The American Diabetes Association (ADA) recommends the following list of things that people with diabetes can do to help lower their risk of cancer:

  • Maintain a healthy weight: Being overweight or obese increases the risk of cancer, so it is important to maintain a healthy weight through a balanced diet and regular physical activity.
  • Follow a healthy diet: Eating a diet that is rich in fruits, vegetables, whole grains, lean protein, and healthy fats can help reduce cancer risk.
  • Limit alcohol consumption: Alcohol consumption has been linked to an increased risk of several types of cancer, so it is important to limit alcohol intake.
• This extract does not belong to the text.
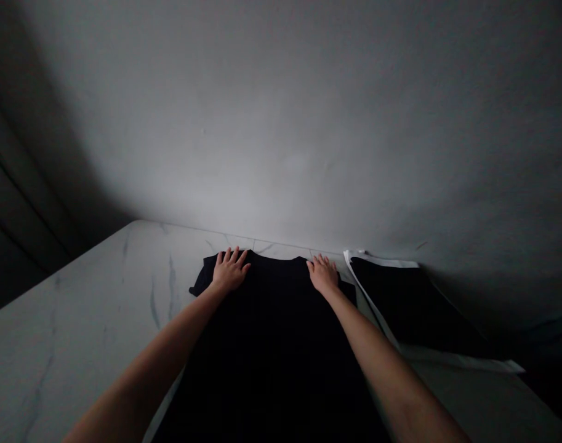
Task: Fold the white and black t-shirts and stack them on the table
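A black garment [276, 344] lies spread on a white marble-patterned table [100, 320], its neckline toward the wall. My left hand [231, 269] rests flat on the garment's upper left shoulder, fingers spread. On the upper right shoulder lies my right hand [323, 272], palm down, its fingers slightly apart. Neither hand grips the cloth. The garment's lower end runs out of view at the bottom, between my forearms.
A pale wall [281, 135] rises behind the table's far edge. To the right of the garment lies a black panel with white edging [414, 301]. Dark vertical panels [22, 184] stand at the far left. Dark bluish material shows at the right edge.
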`<state>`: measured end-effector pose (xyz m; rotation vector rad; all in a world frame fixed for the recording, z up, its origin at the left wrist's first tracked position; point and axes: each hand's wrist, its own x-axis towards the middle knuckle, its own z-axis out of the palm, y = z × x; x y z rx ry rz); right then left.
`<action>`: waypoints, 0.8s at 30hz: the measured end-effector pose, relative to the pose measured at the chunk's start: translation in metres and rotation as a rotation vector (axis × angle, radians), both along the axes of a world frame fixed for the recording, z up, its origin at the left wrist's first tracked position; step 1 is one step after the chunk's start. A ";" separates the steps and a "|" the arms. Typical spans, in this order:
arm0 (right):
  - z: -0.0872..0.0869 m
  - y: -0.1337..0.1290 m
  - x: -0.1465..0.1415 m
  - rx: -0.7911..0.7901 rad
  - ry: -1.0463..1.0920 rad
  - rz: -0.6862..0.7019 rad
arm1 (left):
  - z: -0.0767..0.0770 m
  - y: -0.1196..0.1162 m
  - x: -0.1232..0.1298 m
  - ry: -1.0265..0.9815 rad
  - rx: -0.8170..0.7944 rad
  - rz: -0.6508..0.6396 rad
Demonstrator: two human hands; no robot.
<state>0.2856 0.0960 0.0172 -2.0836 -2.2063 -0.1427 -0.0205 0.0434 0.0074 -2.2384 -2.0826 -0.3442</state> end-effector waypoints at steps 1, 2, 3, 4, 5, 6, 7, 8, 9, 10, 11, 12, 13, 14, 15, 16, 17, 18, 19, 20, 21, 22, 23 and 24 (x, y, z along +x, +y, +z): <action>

  • Quit smoking: Smoking is a leading cause of cancer, so quitting smoking is crucial for reducing cancer risk.
  • Be physically active: Regular physical activity has been shown to reduce the risk of several types of cancer, so it is important to be physically active for at least 150 minutes (about 2 and a half hours) per week.
  • Get regular cancer screenings: Early detection is key to successful cancer treatment, so it is important to get regular cancer screenings as recommended by your healthcare provider.
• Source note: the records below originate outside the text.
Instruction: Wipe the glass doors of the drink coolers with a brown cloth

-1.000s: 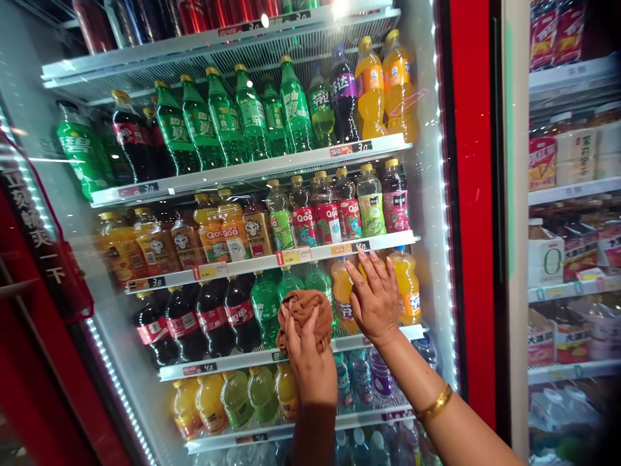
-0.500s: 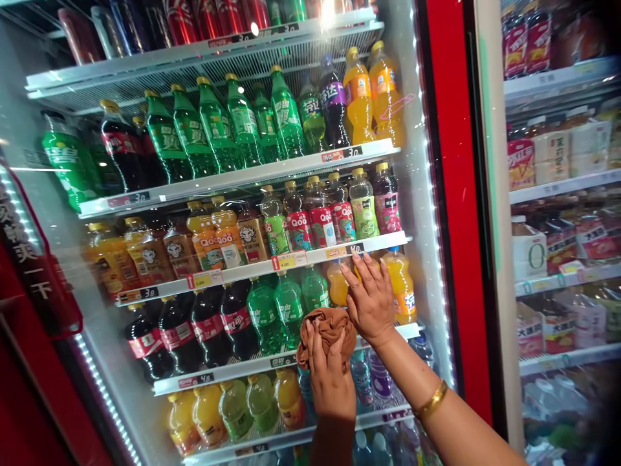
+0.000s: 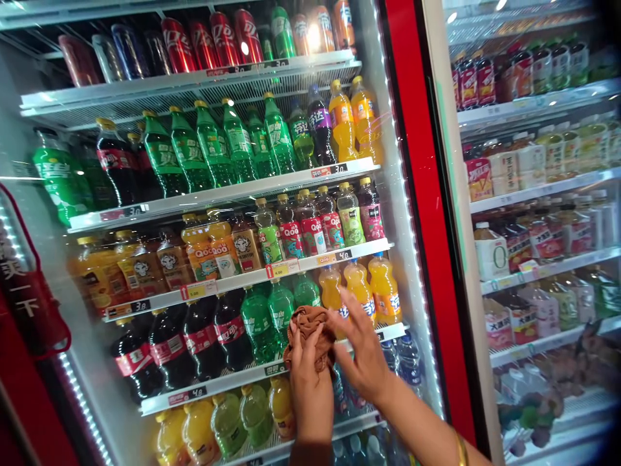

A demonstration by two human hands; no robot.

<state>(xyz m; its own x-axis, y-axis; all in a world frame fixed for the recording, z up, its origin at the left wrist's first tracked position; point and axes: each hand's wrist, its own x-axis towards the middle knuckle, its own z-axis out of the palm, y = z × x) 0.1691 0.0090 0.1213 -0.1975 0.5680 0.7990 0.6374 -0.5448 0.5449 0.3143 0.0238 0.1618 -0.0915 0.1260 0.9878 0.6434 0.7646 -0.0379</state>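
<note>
A crumpled brown cloth (image 3: pixel 311 333) is against the glass door of the drinks fridge, level with the shelf of cola and green soda bottles. My left hand (image 3: pixel 310 382) grips it from below, fingers over its folds. Just to the right of the cloth is my right hand (image 3: pixel 361 349), its fingers spread and holding nothing. Whether it touches the glass I cannot tell. Behind it, through the glass, stand orange soda bottles (image 3: pixel 358 288). A gold bangle (image 3: pixel 462 450) circles my right wrist.
Rows of bottles and cans fill the shelves behind the glass. A red door frame (image 3: pixel 423 194) runs down the right side. Beyond it stands another fridge with cartons and bottles (image 3: pixel 526 320). At left is a red handle (image 3: pixel 36 291) with white lettering.
My right hand has shifted down and left toward the cloth, its fingers now lifted and spread. The left hand stays on the cloth. The view has tilted up and turned slightly right.
</note>
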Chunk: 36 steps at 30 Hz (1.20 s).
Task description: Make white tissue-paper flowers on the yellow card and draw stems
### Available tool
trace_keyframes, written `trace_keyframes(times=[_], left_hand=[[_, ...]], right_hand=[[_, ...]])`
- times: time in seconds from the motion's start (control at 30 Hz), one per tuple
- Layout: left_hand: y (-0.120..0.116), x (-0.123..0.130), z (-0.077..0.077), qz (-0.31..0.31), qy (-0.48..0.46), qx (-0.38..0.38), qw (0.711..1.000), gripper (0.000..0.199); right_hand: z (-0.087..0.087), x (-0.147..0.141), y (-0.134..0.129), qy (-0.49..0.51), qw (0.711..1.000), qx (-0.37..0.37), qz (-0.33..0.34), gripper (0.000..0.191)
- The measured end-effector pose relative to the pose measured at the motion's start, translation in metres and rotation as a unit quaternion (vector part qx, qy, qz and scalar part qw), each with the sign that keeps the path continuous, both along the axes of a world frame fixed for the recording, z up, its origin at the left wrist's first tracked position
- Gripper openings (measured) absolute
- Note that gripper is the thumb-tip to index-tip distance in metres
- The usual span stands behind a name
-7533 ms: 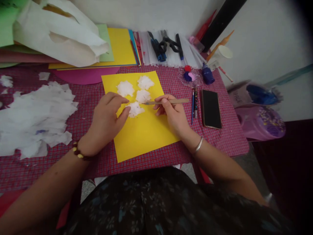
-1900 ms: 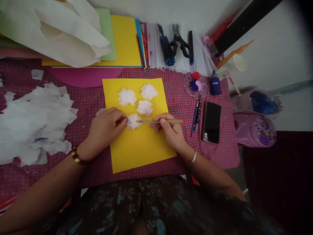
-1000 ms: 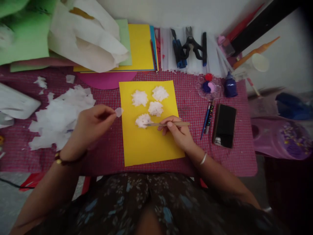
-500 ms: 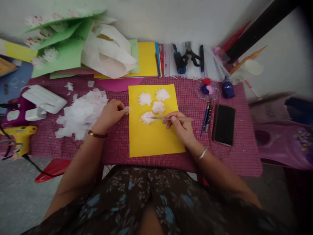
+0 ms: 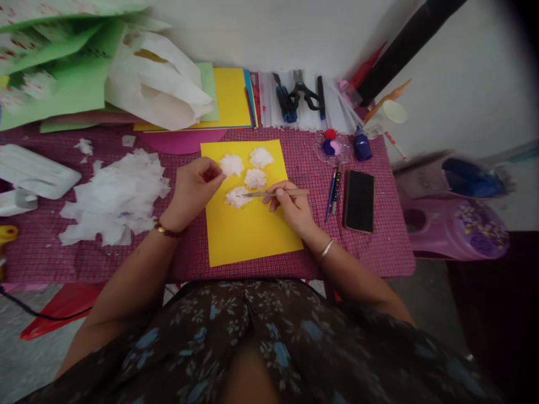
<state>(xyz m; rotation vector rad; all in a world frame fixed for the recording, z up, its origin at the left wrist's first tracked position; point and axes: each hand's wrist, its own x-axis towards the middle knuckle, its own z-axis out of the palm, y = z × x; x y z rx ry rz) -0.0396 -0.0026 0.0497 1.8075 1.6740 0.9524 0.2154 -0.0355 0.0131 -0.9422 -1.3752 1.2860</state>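
My right hand [image 5: 290, 205] grips a thin wooden stick [image 5: 295, 192], its pointed end touching the lower-left fluffy white paper flower [image 5: 237, 197]. My left hand [image 5: 197, 188] has thumb and forefinger pinched beside the upper-left flower [image 5: 231, 164]. A small white paper piece showed in that pinch earlier; now it barely stands out. Two more fluffy flowers, an upper-right one [image 5: 261, 157] and a middle one [image 5: 255, 178], lie on the yellow sheet [image 5: 248, 235]. Left of my left hand spreads a heap of white paper pieces [image 5: 118, 196].
A phone [image 5: 359, 201], pens [image 5: 336, 188], a small blue bottle [image 5: 362, 143] and a dish with paint-like colours [image 5: 330, 147] are at the right. Pliers [image 5: 300, 92] and coloured sheets line the back. A white device [image 5: 37, 168] and part of a yellow glue gun [image 5: 7, 233] lie left.
My left hand has moved right and up, over the yellow sheet's left edge. The stick stays at the lower-left flower. The whole view has shifted toward the right.
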Motion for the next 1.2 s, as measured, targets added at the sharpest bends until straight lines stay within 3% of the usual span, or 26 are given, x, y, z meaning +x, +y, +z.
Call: trace_keyframes(times=[0.17,0.4,0.63,0.73,0.8,0.87,1.03,1.2], left_hand=[[-0.007,0.007,-0.013,-0.057,0.067,0.018,0.996,0.011],[-0.009,0.004,-0.017,-0.102,0.093,-0.010,0.990,0.012],[-0.010,-0.009,-0.017,-0.134,0.056,-0.086,0.986,0.016],[-0.010,-0.013,-0.018,-0.104,0.026,-0.108,0.988,0.013],[-0.011,-0.012,-0.018,-0.061,0.013,-0.078,0.995,0.011],[-0.013,-0.008,-0.019,-0.065,0.027,-0.019,0.997,0.011],[-0.014,-0.002,-0.023,-0.228,0.096,0.086,0.965,0.022],[-0.014,-0.005,-0.029,-0.261,0.103,0.122,0.952,0.022]], right_hand=[[-0.001,-0.001,0.002,-0.001,1.000,-0.018,0.007,0.050],[-0.005,-0.004,0.007,-0.015,0.999,-0.031,0.007,0.053],[-0.009,-0.005,0.008,0.002,1.000,-0.031,0.000,0.052],[-0.009,-0.005,0.008,-0.001,1.000,-0.031,0.002,0.051],[-0.009,-0.005,0.008,-0.006,1.000,-0.030,0.003,0.050],[-0.010,-0.004,0.008,-0.009,1.000,-0.028,0.007,0.049],[-0.012,-0.005,0.010,0.000,1.000,-0.024,0.007,0.050],[-0.006,-0.004,0.010,0.018,1.000,0.000,-0.024,0.048]])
  • Manage blood glucose levels: People with diabetes should work with their healthcare provider to manage their blood glucose levels to reduce the risk of cancer.

Managing stress though a variety of strategies including staying connected to others, therapy, activity, meditation, breathing and yoga can heal the mind and body and reduce cancer risk.

It’s important to note that these recommendations are not only beneficial for people with diabetes but also for the general population.